• [Work required]:
In the listing beneath this line, copy exactly the lines starting with the one containing "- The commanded" and going on through the one containing "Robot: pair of".

##### Data segment #####

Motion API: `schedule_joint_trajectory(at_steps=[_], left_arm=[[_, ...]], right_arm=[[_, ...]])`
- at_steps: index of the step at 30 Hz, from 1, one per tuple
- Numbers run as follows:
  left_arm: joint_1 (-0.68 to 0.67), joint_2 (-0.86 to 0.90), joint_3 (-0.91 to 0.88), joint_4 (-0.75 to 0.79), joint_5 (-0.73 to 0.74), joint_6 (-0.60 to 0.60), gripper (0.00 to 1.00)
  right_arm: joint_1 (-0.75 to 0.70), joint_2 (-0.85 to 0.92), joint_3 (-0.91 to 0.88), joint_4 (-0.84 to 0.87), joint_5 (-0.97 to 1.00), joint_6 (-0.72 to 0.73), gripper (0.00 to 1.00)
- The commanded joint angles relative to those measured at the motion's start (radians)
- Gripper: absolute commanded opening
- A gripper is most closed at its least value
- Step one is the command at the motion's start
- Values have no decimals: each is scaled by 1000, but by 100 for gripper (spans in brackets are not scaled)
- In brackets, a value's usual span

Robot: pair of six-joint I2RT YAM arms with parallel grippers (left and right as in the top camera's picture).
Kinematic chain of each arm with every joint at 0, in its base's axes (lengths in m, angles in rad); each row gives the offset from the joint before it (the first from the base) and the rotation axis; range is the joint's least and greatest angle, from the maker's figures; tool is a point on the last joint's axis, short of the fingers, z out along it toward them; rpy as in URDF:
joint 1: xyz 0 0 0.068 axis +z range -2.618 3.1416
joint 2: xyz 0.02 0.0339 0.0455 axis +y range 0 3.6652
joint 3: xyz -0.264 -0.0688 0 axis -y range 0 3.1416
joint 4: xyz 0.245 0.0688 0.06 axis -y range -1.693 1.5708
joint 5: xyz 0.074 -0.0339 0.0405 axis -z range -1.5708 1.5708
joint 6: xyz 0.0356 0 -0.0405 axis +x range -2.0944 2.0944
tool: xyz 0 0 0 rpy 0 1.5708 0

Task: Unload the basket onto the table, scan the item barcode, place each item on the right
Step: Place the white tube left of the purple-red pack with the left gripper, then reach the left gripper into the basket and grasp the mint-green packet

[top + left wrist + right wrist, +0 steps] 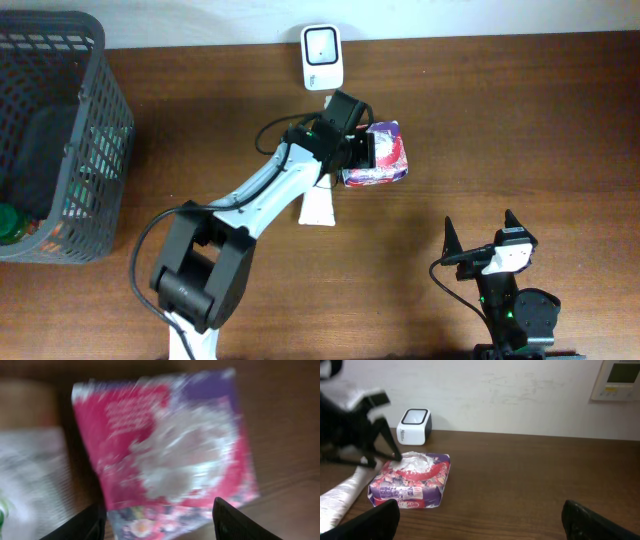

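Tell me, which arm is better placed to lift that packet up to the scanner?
Left. Its pincer is open right over the packet, which lies close to the scanner. The right pincer, open and empty, sits well away from both.

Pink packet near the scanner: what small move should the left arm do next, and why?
Probably raise the left end effector straight up, clear of the packet. Its fingers stand open above the packet, which lies flat on the table near the white scanner, so nothing is gripped.
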Motion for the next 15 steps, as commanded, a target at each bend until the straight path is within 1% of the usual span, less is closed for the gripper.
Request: schedule_joint_trajectory(at_steps=[1, 3, 5, 6, 7, 8, 9, 10, 11, 12, 13, 14, 15], left_arm=[[48, -204, 52, -6, 29, 28, 68], [148, -374, 52, -54, 30, 101, 71], [255, -529, 52, -150, 29, 208, 79], [316, -606, 52, -201, 28, 235, 82], [390, -682, 52, -264, -2, 256, 88], [481, -757, 52, -343, -85, 256, 99], [566, -809, 52, -398, -145, 269, 98], [656, -851, 53, -357, -92, 361, 90], [743, -876, 63, -269, 58, 398, 86], [815, -874, 98, -217, 174, 397, 86], [862, -860, 133, -187, 217, 397, 88], [909, -830, 188, -169, 216, 398, 89], [976, -761, 278, -166, 157, 401, 99]], right_arm=[[-4, -6, -9, -2, 5, 4, 98], [-4, -6, -9, -2, 5, 4, 99], [-4, -6, -9, -2, 5, 4, 99], [-4, -6, -9, -2, 5, 4, 99], [-4, -6, -9, -2, 5, 4, 99], [-4, -6, -9, -2, 5, 4, 99], [-4, -6, -9, -2, 5, 4, 99], [-4, -6, -9, -2, 5, 4, 99], [-4, -6, -9, -2, 5, 4, 99], [-4, -6, -9, -2, 5, 4, 99], [-4, -6, -9, -2, 5, 4, 99], [-4, -6, -9, -2, 5, 4, 99], [-4, -6, -9, -2, 5, 4, 99]])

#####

• [Written answer]:
- The commanded joint angles relative to those measured at the motion's start (radians)
- Gripper: absolute commanded opening
- A gripper is most closed at its least value
- Step one is the command at the motion's start
- Values have no decimals: each is scaled by 1000, but by 100 for gripper (spans in brackets are not scaled)
- In brackets, a value's usual span

Robot: pair of six-joint I2RT YAM arms with parallel grippers (left and right as in the top camera's picture).

The exercise contains nothing more.